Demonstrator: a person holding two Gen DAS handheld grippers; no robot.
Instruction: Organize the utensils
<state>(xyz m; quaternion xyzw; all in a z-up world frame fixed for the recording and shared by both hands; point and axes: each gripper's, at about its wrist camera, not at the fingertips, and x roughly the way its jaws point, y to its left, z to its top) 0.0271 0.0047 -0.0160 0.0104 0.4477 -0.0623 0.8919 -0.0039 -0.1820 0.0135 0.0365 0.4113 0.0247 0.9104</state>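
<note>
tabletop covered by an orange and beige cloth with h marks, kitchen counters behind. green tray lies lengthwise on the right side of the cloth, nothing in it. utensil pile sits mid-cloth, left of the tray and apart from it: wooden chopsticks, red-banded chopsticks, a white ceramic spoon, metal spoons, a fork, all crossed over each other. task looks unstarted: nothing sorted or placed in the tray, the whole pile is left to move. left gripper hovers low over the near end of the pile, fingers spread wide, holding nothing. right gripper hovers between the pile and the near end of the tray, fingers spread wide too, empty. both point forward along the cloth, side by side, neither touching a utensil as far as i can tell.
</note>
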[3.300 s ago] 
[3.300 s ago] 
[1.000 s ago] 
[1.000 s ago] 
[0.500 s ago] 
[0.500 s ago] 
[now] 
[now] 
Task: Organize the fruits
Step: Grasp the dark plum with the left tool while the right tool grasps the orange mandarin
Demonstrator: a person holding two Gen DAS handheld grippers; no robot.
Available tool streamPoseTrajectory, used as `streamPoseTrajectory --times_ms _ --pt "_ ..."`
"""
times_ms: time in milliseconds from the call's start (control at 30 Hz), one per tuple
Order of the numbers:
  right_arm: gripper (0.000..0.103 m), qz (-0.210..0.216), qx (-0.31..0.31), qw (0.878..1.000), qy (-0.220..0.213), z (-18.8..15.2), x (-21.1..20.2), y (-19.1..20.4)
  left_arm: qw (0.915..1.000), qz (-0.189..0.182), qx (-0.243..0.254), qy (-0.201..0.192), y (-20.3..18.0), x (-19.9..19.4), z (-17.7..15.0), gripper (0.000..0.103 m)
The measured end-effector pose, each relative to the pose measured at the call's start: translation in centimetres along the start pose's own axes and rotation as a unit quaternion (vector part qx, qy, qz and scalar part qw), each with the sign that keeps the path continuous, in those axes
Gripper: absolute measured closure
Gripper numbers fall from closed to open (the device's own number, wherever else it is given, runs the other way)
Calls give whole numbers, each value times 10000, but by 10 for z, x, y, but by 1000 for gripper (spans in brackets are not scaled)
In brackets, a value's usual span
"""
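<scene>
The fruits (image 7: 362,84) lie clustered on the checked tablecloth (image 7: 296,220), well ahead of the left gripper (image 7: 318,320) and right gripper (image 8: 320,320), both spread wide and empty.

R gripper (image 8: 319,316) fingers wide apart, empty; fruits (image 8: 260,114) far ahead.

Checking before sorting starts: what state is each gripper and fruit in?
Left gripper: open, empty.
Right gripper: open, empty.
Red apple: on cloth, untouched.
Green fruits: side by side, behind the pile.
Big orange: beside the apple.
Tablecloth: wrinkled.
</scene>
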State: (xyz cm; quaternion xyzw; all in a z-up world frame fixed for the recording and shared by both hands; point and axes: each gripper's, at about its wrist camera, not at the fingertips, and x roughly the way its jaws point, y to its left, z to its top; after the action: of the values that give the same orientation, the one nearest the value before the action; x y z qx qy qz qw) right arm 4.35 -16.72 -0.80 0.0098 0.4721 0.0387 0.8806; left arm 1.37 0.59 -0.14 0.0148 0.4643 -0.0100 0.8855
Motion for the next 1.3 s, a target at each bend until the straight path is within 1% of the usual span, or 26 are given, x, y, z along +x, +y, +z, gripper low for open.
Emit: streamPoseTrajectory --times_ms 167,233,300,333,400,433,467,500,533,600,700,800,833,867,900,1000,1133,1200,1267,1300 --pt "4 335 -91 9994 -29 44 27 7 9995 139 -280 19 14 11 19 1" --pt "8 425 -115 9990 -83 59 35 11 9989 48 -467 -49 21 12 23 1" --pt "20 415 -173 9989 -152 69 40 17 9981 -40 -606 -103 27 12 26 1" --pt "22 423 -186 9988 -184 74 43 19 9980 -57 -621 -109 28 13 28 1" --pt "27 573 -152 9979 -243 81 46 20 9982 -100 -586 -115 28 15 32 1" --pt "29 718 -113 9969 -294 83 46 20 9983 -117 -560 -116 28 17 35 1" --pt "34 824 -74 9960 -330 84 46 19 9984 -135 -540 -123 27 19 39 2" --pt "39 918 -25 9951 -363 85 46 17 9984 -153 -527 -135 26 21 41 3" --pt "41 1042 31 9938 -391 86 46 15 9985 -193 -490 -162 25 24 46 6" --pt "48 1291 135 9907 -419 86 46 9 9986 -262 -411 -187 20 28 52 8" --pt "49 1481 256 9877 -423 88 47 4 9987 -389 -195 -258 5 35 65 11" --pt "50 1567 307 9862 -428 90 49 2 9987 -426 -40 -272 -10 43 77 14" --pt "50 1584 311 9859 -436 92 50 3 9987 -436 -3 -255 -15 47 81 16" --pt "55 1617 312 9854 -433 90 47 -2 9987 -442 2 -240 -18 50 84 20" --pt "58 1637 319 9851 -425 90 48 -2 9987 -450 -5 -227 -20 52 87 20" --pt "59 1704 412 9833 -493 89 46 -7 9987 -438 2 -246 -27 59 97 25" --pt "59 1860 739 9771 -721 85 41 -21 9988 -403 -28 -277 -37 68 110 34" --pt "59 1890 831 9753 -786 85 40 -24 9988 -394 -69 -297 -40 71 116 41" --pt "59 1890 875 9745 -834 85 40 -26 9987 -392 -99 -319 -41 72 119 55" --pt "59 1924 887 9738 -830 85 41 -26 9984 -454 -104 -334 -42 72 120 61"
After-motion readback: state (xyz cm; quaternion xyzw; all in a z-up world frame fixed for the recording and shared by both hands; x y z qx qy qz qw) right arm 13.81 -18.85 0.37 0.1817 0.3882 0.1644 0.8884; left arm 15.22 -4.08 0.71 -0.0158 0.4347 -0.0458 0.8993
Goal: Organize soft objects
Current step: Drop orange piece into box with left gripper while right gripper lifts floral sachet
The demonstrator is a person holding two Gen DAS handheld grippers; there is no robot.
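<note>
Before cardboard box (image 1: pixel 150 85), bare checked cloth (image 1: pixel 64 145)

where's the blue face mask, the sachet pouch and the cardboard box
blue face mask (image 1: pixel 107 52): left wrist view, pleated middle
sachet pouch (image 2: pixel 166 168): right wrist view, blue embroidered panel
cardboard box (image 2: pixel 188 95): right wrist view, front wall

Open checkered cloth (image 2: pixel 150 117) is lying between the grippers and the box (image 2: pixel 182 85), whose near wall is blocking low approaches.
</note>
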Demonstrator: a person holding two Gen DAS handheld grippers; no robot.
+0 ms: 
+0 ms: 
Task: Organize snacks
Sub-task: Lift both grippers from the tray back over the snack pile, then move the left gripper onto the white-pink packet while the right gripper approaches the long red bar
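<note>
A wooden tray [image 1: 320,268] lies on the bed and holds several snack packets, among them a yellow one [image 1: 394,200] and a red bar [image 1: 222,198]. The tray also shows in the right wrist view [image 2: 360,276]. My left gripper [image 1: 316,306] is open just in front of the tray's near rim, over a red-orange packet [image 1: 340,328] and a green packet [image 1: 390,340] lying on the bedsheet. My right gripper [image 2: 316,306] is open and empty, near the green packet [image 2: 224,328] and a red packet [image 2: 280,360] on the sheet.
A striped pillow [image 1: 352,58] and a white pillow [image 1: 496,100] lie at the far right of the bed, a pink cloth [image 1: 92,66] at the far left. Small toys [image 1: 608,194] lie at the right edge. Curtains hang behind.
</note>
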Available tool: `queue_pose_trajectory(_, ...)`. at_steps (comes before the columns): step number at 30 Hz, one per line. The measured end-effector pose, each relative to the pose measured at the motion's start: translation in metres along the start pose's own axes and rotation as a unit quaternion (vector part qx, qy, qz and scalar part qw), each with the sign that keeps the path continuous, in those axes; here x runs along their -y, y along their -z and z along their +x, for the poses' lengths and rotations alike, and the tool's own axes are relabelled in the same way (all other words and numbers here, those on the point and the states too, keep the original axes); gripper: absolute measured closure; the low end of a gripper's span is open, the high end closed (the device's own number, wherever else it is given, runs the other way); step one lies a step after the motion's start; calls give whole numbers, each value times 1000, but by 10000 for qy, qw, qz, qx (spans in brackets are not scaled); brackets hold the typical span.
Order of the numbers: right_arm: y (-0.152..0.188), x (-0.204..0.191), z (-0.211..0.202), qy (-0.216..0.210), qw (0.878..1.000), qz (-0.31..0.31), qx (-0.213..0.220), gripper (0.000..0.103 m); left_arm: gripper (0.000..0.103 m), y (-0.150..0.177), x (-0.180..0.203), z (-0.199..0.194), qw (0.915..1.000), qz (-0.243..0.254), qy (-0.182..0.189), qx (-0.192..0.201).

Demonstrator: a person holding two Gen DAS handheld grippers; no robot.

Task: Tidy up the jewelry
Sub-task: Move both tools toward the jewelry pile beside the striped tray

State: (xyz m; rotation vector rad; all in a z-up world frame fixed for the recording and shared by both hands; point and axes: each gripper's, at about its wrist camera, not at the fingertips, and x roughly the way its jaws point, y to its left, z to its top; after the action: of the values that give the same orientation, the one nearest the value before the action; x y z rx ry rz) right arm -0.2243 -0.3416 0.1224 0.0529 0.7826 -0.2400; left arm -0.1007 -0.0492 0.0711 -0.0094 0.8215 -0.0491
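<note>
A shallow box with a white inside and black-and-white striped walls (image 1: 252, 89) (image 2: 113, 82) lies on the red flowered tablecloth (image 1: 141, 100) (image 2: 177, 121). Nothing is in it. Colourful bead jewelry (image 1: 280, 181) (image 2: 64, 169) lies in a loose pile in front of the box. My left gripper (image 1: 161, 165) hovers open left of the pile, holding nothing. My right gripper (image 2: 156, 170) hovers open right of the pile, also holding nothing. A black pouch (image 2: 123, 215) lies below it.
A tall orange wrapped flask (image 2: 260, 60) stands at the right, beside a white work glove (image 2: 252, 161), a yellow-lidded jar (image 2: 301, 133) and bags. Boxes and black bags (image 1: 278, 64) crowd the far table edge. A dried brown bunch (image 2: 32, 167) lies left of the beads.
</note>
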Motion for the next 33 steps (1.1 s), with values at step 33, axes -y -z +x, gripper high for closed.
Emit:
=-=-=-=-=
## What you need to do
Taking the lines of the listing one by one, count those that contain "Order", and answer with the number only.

## Result below
2